_WHAT TO PRODUCE_:
Take the line that contains "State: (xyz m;" and all lines after it, up to and including the last line of the data, and write them out exactly; nothing else belongs in the answer.

(Beginning of SUPPLIED DATA)

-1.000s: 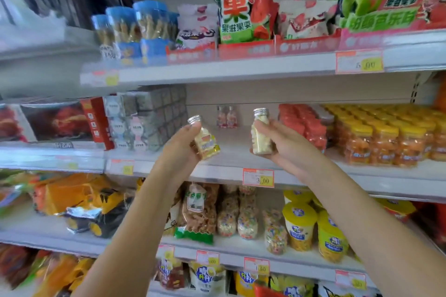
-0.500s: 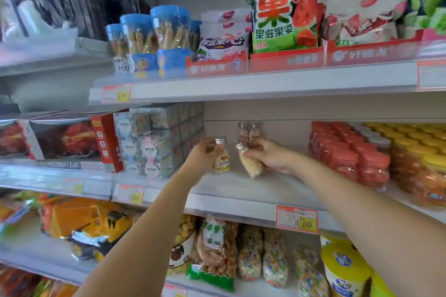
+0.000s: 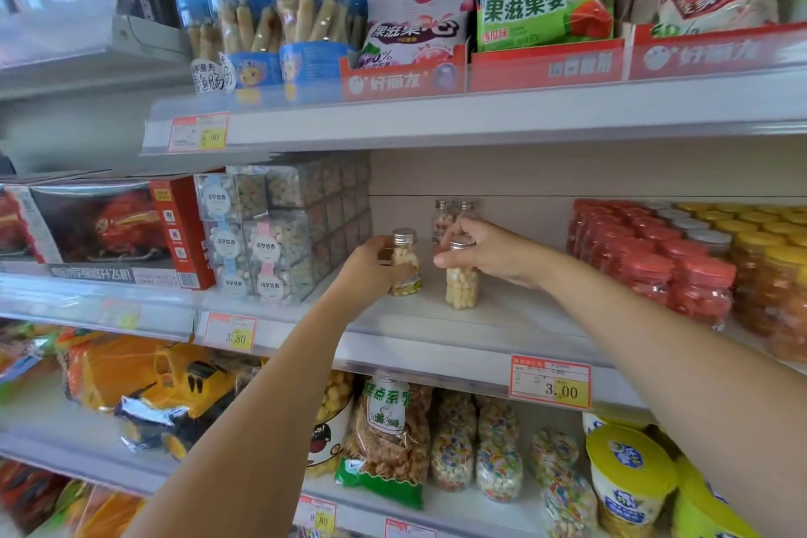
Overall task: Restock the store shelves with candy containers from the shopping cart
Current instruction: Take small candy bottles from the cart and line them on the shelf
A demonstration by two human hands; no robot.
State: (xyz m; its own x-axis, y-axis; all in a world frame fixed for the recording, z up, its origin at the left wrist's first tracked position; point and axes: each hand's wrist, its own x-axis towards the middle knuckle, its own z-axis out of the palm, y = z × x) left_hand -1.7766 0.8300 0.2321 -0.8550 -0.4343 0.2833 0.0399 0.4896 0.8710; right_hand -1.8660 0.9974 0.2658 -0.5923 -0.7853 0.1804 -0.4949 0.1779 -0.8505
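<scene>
Observed from the remote station, nearest first. My left arm and right arm reach up across the lower shelf, which carries bags and tubs of sweets. On the front rail of the middle shelf a price tag reads 3.00.

Past that rail, my left hand has its fingers curled round the body of the left bottle. The bottle is upright, its silver cap clear above the hand. Just beside it, my right hand grips the right bottle from above, fingers wrapped round the cap. That bottle is also upright, with pale candy visible inside.

The two bottles stand apart in the open stretch between the clear boxes and the red-lidded jars. Their bases are at the board; I cannot tell whether they rest on it.

Against the rear panel stand two back bottles, side by side and partly hidden by the right hand.
</scene>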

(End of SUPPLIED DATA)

_RESULT OF THIS EXERCISE_:
State: (xyz m; its own x-axis, y-axis; all in a world frame fixed for the recording, z up, its origin at the left wrist's first tracked position; point and axes: each hand's wrist, its own x-axis towards the middle knuckle, its own z-axis out of the palm, y = z × x) left_hand -1.7766 0.8300 0.2321 -0.8550 -0.4343 0.2833 0.0399 0.4896 0.8710; right_hand -1.8660 0.9974 0.2658 -0.5923 -0.7853 0.1804 -0.4949 0.1779 -0.8505
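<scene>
Observed from the remote station, nearest first. My left arm and right arm reach up across the lower shelf, which carries bags and tubs of sweets. On the front rail of the middle shelf a price tag reads 3.00.

Past that rail, my left hand has its fingers curled round the body of the left bottle. The bottle is upright, its silver cap clear above the hand. Just beside it, my right hand grips the right bottle from above, fingers wrapped round the cap. That bottle is also upright, with pale candy visible inside.

The two bottles stand apart in the open stretch between the clear boxes and the red-lidded jars. Their bases are at the board; I cannot tell whether they rest on it.

Against the rear panel stand two back bottles, side by side and partly hidden by the right hand.
</scene>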

No further answer is expected.